- [TASK PROMPT]:
An exact, picture-free copy of the listing is required.
┌──
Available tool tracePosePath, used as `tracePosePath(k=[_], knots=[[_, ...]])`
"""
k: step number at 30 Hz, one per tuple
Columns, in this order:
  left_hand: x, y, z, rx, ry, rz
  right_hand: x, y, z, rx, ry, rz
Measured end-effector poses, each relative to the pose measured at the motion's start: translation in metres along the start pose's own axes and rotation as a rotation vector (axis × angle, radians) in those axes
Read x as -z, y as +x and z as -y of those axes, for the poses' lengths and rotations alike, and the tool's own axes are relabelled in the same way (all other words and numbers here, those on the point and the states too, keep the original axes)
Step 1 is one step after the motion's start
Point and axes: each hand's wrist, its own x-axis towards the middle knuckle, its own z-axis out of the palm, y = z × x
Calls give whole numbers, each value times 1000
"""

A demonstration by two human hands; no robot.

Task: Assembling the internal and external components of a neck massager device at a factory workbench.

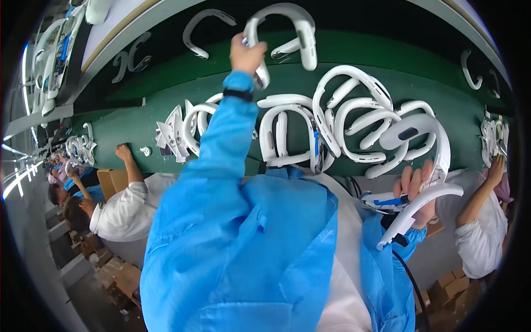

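My left hand (247, 56) reaches to the far side of the bench, its fingers closed around one arm of a white U-shaped neck fan (283, 12). Low on the right, my right hand (416, 191) grips an opened neck fan (441, 146) whose curved white shell parts splay apart. One curved shell piece (412, 213) lies across that hand's palm side, and a blue part (388, 202) shows at its fingers. Between my hands lies a pile of white neck fans (345, 105), some overlapping. Another blue part (317, 143) shows inside one of them.
The bench has a green top (116, 105). Flat white pieces (173, 135) lie left of the pile. More curved shells (207, 25) lie at the dark back. Co-workers' arms reach in at left (131, 166) and right (487, 188). A black cable (410, 271) hangs by my right sleeve.
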Motion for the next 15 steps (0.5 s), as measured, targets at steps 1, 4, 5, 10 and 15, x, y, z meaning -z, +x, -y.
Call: tracePosePath(k=[1,4,5,10,15], knots=[[30,-38,-25,116,-252,-8,8,2,-5,1,18,26],[99,-105,-4,244,-373,-111,4,5,-8,-3,42,62],[109,-127,-1,244,-418,-122,3,7,-10,-7,46,62],[143,-199,69,323,-350,-42,-6,13,-19,-91,75,183],[135,-233,129,262,39,-54,-23,15,-23,-188,54,281]])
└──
- [WRITTEN RESPONSE]:
Available tool tracePosePath, used as `tracePosePath(k=[_], knots=[[_, ...]])`
"""
k: step number at 30 Hz, one per tuple
Columns, in this order:
  left_hand: x, y, z, rx, ry, rz
  right_hand: x, y, z, rx, ry, rz
Measured end-effector poses, each relative to the pose measured at the motion's start: translation in metres along the start pose's own axes and rotation as a rotation vector (axis × angle, radians) in those axes
Read x as -z, y as +x and z as -y of those axes, for the poses' lengths and rotations alike, and the tool's own axes are relabelled in the same way (all other words and numbers here, those on the point and the states too, keep the original axes)
Step 1 is one step after the motion's start
Point and axes: each hand's wrist, its own x-axis towards the middle knuckle, its own z-axis out of the palm, y = z × x
Calls give whole numbers, each value times 1000
"""

A demonstration by two human hands; no robot.

Task: Assembling the internal and external components of a neck massager device at a factory workbench.


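My left hand (247, 56) reaches to the far side of the bench, its fingers closed around one arm of a white U-shaped neck fan (283, 12). Low on the right, my right hand (416, 191) grips an opened neck fan (441, 146) whose curved white shell parts splay apart. One curved shell piece (412, 213) lies across that hand's palm side, and a blue part (388, 202) shows at its fingers. Between my hands lies a pile of white neck fans (345, 105), some overlapping. Another blue part (317, 143) shows inside one of them.
The bench has a green top (116, 105). Flat white pieces (173, 135) lie left of the pile. More curved shells (207, 25) lie at the dark back. Co-workers' arms reach in at left (131, 166) and right (487, 188). A black cable (410, 271) hangs by my right sleeve.
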Motion for the next 15 steps (0.5 s), as measured, targets at steps 1, 4, 5, 10 and 15, x, y, z meaning -z, +x, -y.
Call: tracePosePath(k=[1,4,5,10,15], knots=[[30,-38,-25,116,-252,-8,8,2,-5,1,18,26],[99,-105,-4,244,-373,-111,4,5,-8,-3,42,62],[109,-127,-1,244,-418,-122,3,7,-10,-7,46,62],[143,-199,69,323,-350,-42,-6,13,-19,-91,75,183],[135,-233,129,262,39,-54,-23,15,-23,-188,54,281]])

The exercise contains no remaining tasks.